A human will understand "if you give that answer again, you're fired". An LLM... well you can tell it that it'll get shot between the eyes if it repeats that once more and it'll tell you where to get help if you have suicidal thoughts.

These things are both amazing and amazingly dumb at the same time.

Comment Re: Seen a lot ot it after COVID (Score 1, Flamebait) 158

Masking is something I have never understood the level of resistance to. It was known from early on that kids themselves were rarely dying of covid, and, in my memory, mostly presented as a precaution for older people including their teachers and relatives. What's wrong with that? What's the harm?

Closing schools is an interesting matter for a different reason. It had never been done before, so the effects (especially social) were unknown and were risky, and in the end it had a detrimental effect on the kids, which is a bad thing. I acknowledge that. But by itself that doesn't answer what I consider the overall question - how many deaths of old people are worth trading for the incremental social and intellectual advantages to the children? Essentially one group's welfare is to some degree sacrificed for another group (it's inherently not an individual decision whether to close schools), and the quantities being exchanged are apples vs oranges (elderly survival vs childhood social engagement which is no small thing) both to a very uncertain degree. That makes it a very hard problem, which to me argues against the vitriol which is inherently motivated by the assumption that one side was "obviously" right all along but the other side didn't care.

My overall sense is that if (when) another pandemic strikes, we'll probably do jack squat and let our medical "system" try to deal with the consequences.

Comment Re:Seen a lot ot it after COVID (Score 5, Insightful) 158

I'd guess this study was mostly motivated by COVID. From beginning to end, the public just failed to cope with policymaking on limited information, because it is subject to revision or occasionally even reversal. Change is perceived as a scandal that must have been motivated as lies, and a conspiracy.

I guess decision-making at large scale is inherently politics, and I am reminded of what we have learned about making public apologies in recent years - it never works. It works better to make a clear and simple policy, motivated by a simplistic justification, and never change your message or alter your course or apologize, almost regardless of how wrong you are.

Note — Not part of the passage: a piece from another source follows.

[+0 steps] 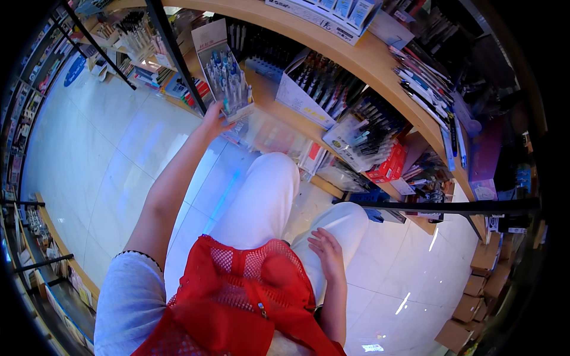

If necessary you can shift your actual policies, but you need to do it by simply contracting yourself but not acknowledging it, and then denying it and saying why things are totally different now if called on it, or maybe just making no defense and instead counter-attacking. A lot of people just seem incapable of recognizing culpability if you don't express guilt, or inconsistency unless you acknowledge it.

Comment Re:Honestly (Score 1) 41

Yes they are doing layoffs where I work and up to 6 months for 25 years of service, or proportionally less for less service, is the incentive to volunteer. And I thought that was tempting. A flat 6 months seems quite good. Still, sucks to lose a job, unless I suppose you find another even better one within 6 months.